Bir varmış, bir yokmuş. köyün birinde bir oyuncakçı amca yaşarmış. Oyuncak yapmakta üstüne yokmuş. Ufacık çakısı, ufacık tezgahında tahtaları yontar, tahtalardan oyuncaklar yapar, haftada bir kasaba pazarına gider çocuklara dağıtırmış. Ama bir şartı varmış. yaptığı oyuncakları dağıtacağı çocukları kendi seçer, Hangi oyuncağı hangi çocuğa vereceğini kendisi karar verirmiş. Oyuncakları dağıttığında hiç bir çocuk memnun olmazmış. Araba isteyene uçurtma, uçurma isteyene araba verirmiş. Hiçbir çocukta ona itiraz etmez, haklarına düşen oyuncakla oynar dururlarmış. Bu böyle yıllarca devam etmiş. Bir gün kasabaya bir başka oyuncakçı daha gelmiş. Bu oyuncakçı oyuncaklarını kasabanın en güzel kaldırımında sergiler, çocuklara oyuncaklarını kendilerinin seçmesini istermiş. Üstelik oyuncaklardan o da parada almazmış. Kasabada iki oyuncakçı olunca, Kasabada ki çocuklar kendi isteklerine göre oyuncak dağıtan oyuncakçı amcayı çok sevseler de, arkasından onun oyuncakları hiç alımlı değil deyip eleştirirlermiş. Bir gün kasaba pazarında iki oyuncakçı karşılıklı pazar açmışlar. Kasabanın çocukları istedikleri gibi oyuncak seçme özgürlüğü olan oyuncakçıya hiç bakmadan, Oyuncakçı tarafından kendilerine heba görülen oyuncakları kapışmışlar. Hep özlem duysalar da, sevdikleri oyuncaklarla değil, İstek duymadıkları oyuncaklarla oynamış durmuşlar. Kasabadan yolu geçen bilge bir adam bu duruma bir anlam verememiş. Karar vermiş çocuklarla konuşmaya. Ve çocukları toplamış yanına.

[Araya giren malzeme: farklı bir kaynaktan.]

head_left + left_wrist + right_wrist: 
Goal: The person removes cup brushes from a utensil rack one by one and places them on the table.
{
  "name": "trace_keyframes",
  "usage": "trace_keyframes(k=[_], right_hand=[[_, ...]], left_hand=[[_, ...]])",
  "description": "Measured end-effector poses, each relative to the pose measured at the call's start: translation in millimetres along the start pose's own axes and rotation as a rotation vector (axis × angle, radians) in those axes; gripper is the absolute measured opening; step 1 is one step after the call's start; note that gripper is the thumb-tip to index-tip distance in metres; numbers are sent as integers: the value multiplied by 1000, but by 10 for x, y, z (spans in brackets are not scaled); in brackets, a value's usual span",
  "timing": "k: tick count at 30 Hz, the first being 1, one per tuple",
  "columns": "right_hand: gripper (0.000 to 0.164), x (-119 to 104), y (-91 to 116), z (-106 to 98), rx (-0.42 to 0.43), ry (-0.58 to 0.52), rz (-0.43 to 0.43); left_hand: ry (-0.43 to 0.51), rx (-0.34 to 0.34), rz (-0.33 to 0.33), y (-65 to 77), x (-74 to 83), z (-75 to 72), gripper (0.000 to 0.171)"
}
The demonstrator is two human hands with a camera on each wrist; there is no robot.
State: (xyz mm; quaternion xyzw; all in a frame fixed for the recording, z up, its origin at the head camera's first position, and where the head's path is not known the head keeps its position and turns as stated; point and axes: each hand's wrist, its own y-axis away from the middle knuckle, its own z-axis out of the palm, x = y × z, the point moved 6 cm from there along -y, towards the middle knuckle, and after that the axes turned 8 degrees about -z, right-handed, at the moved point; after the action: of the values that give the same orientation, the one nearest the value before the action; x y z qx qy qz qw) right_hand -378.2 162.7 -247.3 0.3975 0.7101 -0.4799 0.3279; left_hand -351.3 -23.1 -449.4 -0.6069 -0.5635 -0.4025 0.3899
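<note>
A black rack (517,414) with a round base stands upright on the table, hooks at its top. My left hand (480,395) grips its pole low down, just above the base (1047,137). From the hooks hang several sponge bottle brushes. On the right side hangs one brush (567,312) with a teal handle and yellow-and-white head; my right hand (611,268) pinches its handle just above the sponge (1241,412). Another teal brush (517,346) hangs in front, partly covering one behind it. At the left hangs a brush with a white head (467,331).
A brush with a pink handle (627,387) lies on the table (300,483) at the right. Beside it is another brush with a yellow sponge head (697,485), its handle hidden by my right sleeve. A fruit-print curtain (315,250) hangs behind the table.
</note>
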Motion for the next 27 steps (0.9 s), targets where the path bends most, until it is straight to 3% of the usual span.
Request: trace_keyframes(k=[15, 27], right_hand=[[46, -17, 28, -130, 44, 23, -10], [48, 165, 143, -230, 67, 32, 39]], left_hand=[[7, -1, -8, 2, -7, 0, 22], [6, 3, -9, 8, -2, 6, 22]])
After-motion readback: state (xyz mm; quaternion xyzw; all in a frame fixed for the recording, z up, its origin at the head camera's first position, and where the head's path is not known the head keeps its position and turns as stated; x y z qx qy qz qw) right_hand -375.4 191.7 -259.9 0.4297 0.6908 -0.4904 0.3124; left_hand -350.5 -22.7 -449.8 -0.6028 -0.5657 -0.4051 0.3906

-Çocuklar demiş. Bu karşı ki oyuncakçı size istediğiniz oyuncakları veriyor, siz gidip Kendi istemediğiniz oyuncağı, size verenden neden alıyorsunuz.?
Çocuklardan biri atılmış öne çıkmış
-Amca. O amcanın oyuncaklarının bir köşesinde altından bir çivi saklıymış. Bilge hayretle
-Altın çivi mi.
Çocuklar evet demişler
Hepsi birden oyuncaklarda ki altın çiviyi bilgeye göstermişler
Bilge adam evirip çevirmiş eline aldığı oyuncakları, ve altın çivi dedikleri çiviyi yoklamış ve çocuklara şöyle demiş
-Çocuklar ben kuyumcu değilim. Ama Hem oyuncak bedava, hem köşesine bir altın çivi.
-Olmaz çocuklar demiş. O çivide bir sır vardır.
-Birde Bedava oyuncak satan oyuncakçılardan oyuncak almayın. Umutlarınızı çalarlar. Yarında sizi kendilerine kul köle yaparlar demiş.
-Ha bu oyuncakçı, ha diğeri boş verin oyuncaklarınızı kendiniz yapın elleri olan her insan oyuncakçıdır çocuklar demiş.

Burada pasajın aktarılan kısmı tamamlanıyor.